> **What you have to do**: Exactly the lines from the top of the records below through the one containing "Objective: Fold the" must be set down, with no line added or dropped.

[[ Listed entries, beginning ]]

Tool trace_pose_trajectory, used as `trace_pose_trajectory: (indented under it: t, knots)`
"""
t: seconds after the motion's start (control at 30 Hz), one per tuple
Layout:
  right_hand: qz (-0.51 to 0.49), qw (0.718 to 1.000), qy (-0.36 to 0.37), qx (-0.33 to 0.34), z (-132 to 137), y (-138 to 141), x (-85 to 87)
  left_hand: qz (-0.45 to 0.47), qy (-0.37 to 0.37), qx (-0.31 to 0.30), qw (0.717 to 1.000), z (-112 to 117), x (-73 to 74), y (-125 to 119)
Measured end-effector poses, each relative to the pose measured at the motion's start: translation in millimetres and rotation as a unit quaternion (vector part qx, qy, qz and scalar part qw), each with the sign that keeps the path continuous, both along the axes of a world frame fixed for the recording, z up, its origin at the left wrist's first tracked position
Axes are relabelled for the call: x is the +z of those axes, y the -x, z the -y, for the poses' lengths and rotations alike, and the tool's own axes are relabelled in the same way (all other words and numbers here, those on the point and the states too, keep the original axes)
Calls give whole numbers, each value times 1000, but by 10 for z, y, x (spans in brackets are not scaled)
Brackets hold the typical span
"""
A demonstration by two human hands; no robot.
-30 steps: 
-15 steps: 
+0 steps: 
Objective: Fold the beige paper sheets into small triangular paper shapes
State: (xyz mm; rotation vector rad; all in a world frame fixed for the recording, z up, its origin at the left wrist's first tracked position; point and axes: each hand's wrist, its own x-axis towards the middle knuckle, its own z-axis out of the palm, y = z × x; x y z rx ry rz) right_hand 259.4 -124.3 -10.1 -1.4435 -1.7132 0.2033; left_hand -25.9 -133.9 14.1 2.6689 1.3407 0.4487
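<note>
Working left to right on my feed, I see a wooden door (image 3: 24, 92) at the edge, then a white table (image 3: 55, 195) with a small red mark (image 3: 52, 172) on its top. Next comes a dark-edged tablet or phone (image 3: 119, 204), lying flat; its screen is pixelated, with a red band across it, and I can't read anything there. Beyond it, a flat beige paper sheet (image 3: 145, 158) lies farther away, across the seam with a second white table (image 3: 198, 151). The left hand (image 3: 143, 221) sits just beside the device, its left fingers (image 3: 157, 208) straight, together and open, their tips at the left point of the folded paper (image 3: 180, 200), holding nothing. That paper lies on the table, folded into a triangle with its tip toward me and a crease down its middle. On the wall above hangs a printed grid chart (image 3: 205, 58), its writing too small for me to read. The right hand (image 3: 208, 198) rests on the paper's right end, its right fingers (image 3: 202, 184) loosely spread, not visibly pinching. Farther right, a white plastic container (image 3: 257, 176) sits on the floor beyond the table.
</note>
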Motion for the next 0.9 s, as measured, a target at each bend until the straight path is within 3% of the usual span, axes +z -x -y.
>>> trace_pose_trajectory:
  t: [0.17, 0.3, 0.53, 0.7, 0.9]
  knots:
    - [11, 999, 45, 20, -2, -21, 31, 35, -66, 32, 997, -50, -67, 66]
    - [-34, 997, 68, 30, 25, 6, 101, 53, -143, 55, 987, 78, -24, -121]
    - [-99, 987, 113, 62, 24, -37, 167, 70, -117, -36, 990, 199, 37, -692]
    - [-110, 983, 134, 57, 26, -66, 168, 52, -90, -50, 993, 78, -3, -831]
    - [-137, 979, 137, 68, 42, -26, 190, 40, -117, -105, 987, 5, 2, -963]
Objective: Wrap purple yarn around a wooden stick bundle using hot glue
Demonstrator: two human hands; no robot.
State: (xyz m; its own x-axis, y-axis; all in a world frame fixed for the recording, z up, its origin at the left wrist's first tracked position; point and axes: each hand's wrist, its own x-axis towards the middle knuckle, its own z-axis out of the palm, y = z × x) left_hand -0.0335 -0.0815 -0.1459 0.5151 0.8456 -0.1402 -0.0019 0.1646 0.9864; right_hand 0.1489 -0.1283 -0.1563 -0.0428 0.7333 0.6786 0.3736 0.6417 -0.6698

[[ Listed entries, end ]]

> **Solution for this problem**:
Tool trace_pose_trajectory, used as `trace_pose_trajectory: (indented under it: t, knots)`
"""
t: seconds after the motion's start (control at 30 Hz), one per tuple
Layout:
  right_hand: qz (-0.51 to 0.49), qw (0.718 to 1.000), qy (-0.36 to 0.37), qx (-0.33 to 0.34), z (-132 to 137), y (-138 to 141), x (-85 to 87)
  left_hand: qz (-0.45 to 0.47), qy (-0.37 to 0.37), qx (-0.31 to 0.30), qw (0.717 to 1.000), z (-112 to 117), x (-73 to 74), y (-125 to 119)
Measured end-effector poses, each relative to the pose measured at the motion's start: translation in millimetres and rotation as a unit quaternion (vector part qx, qy, qz and scalar part qw), each with the sign that keeps the path continuous, both along the axes of a world frame fixed for the recording, z up, its origin at the left wrist's first tracked position
Axes are relabelled for the call: x is the +z of those axes, y the -x, z the -y, for the poses' lengths and rotations alike, and the tool's own axes are relabelled in the same way (all other words and numbers here, those on the point and the states too, keep the original axes)
Calls give whole numbers, each value times 1000, but by 10 for z, y, x (spans in brackets are not scaled)
Brackets hold the typical span
"""
A demonstration by two human hands; no robot.
-30 steps: 
-15 steps: 
+0 steps: 
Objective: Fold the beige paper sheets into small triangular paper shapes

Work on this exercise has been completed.